The proportions of variance of BW explained by the 41-SNP and 59-SNP IVs were estimated using the “steiger.R” function ( and a priori power to detect an association at a significance level of 0.05 was calculated using an online tool ( [47]. The strength of the 41-SNP and 59-SNP IVs was also evaluated using the F-statistic [48], with F < 10 considered as an indicator of a ‘weak’ instrument [49]. All statistical tests were 2-sided and P < 0.05 was considered statistically significant unless otherwise specified. Each analysis was repeated for the three outcomes: overall breast cancer risk, ER-positive breast cancer risk, and ER-negative breast cancer risk.

Multivariable Mendelian randomisation

Multivariable MR (MVMR) represents an alternative strategy for conducting an MR analysis using an IV that contains SNPs which in addition to their established association with the exposure of interest are also associated with other known risk factors for the outcome [50, 51]. MVMR allows for the inclusion of such SNPs in the IV by adjusting for their associations with these risk factors. MVMR analysis was performed by regressing SNP associations with breast cancer on SNP associations with BW, birth length, adult height, adult BMI, age at menarche, and age at menopause in a single regression model.
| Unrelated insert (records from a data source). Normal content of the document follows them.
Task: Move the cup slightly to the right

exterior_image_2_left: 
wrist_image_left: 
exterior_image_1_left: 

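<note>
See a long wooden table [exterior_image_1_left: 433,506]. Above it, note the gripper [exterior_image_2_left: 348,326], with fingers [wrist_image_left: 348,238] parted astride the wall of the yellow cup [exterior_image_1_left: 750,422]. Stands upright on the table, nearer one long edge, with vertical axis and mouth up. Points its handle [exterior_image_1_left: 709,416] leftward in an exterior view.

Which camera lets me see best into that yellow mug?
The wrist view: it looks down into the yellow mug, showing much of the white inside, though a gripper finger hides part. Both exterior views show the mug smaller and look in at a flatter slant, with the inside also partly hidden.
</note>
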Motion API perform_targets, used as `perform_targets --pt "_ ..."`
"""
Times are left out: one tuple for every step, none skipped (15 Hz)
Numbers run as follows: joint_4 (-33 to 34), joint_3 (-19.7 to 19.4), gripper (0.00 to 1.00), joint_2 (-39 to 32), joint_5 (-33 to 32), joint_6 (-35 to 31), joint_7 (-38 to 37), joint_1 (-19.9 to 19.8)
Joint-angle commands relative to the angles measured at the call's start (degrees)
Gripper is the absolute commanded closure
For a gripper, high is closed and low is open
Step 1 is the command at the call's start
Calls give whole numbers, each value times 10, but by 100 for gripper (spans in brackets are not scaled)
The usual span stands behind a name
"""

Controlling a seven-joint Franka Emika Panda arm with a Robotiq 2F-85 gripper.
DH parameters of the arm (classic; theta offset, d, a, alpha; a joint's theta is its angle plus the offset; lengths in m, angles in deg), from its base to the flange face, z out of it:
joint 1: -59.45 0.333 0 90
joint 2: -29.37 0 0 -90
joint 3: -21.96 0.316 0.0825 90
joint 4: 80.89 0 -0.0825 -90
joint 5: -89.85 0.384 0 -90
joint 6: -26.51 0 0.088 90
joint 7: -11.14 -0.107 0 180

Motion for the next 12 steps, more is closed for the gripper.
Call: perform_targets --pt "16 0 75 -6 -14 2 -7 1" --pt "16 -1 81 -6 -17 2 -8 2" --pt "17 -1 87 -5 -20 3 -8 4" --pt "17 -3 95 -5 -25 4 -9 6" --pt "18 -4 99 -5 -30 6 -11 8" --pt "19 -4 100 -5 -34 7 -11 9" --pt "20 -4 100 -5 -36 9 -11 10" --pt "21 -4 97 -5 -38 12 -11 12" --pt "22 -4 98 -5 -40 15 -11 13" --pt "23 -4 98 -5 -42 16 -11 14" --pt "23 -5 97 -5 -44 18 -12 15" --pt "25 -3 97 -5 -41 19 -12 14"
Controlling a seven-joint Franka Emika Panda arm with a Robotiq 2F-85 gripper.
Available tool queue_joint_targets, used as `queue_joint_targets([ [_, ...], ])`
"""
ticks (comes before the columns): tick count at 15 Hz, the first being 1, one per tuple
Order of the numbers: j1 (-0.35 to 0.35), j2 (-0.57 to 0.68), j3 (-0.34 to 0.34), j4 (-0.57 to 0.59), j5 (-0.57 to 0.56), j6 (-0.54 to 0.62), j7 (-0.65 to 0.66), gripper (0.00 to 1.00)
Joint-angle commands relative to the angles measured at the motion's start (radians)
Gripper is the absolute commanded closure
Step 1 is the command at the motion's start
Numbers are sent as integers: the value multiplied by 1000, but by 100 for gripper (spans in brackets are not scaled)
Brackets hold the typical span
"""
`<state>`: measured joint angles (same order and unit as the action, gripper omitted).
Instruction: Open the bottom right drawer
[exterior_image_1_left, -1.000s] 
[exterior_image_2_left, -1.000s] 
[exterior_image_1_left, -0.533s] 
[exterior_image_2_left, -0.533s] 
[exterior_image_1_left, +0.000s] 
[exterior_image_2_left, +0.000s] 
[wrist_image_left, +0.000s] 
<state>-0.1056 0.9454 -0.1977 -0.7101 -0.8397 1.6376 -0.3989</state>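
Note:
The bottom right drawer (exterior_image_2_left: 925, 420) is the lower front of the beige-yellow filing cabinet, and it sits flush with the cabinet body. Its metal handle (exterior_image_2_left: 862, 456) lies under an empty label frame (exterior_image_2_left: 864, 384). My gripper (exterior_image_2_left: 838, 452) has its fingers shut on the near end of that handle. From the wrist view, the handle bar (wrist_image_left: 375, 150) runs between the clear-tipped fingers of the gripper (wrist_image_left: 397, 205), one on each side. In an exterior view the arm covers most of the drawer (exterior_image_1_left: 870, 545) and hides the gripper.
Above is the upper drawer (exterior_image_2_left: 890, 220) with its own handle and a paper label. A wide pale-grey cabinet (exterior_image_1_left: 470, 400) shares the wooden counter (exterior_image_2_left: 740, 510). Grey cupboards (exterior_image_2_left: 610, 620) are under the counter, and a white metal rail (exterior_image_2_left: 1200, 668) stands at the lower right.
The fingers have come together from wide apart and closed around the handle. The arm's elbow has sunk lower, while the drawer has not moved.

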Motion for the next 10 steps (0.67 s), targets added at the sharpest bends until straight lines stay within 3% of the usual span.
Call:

This model thus helped estimate the effect of BW on breast cancer independent of the effects of these other factors on breast cancer [50, 51]. Like its univariable counterpart, an inverse-variance weighted linear regression model with multiplicative random effects was used for MVMR. The IV used for MVMR contained 49 SNPs (Supplementary Table 4). As described under “Data harmonisation”, 26 SNPs were BW-associated lead SNPs and 23 were proxy SNPs strongly correlated (r2 > 0.8) with the BW-associated lead SNPs at their respective BW loci (five additional proxy SNPs with r2 > 0.6 but r2 < 0.8 were omitted from the MVMR IV; Supplementary Tables 3 and 4). Since beta coefficients were not available for SNP associations with age at first birth and number of children ever born, these variables were not included in the MVMR model. However, none of the 49 SNPs were associated at P < 5 × 10−8 with these two variables (Supplementary Tables 3 and 4). Multivariable extensions of MR-Egger regression and the MR-Egger intercept test were also applied to this 49-SNP IV [52]. Each analysis was repeated for the three outcomes: overall breast cancer risk, ER-positive breast cancer risk, and ER-negative breast cancer risk.

Statistical power

The 41-SNP IV explained 1.3% of the variance of BW (F-statistic = 46.1) and had over 80% power to detect 11% increase (or decrease) in overall breast cancer risk in the univariable MR analysis (odds ratios (ORs) of 0.89 or 1.11 per 1-standard deviation (SD; 500 g) higher BW). The 59-SNP IV explained 2% of the variance of BW (F-statistic = 49.7) and had over 80% power to detect 9% increase (or decrease) in overall breast cancer risk in the univariable MR analysis (ORs of 0.91 or 1.09 per 1-SD higher BW). For comparison, the largest observational investigation of the association between BW and breast cancer risk [7], a pooled analysis of individual participant data from 32 studies (22,058 breast cancer cases and 604,854 non-cases) identified 6% increase in breast cancer risk or a pooled relative risk per 1-SD (500 g) higher BW of 1.06 [95% confidence interval (CI) 1.02–1.09]. The 41-SNP and 59-SNP genetic instruments had 35% and 50% power, respectively, to detect an OR of 1.06. Power calculations for the corresponding univariable (IVW) MR analyses specific to ER-positive and ER-negative breast cancer risks are provided in Supplementary Table 5. We also confirmed the power of the 41-SNP IV to detect an association between lower BW and increased risk of type 2 diabetes (T2D) in later life using summary genome-wide association meta-analysis statistics from 26,676 T2D cases and 132,532 controls (Supplementary Table 1; IVW OR = 1.93; 95% CI 1.20–3.08; P = 0.006) [53]. This association has been previously identified in two MR studies [54, 55].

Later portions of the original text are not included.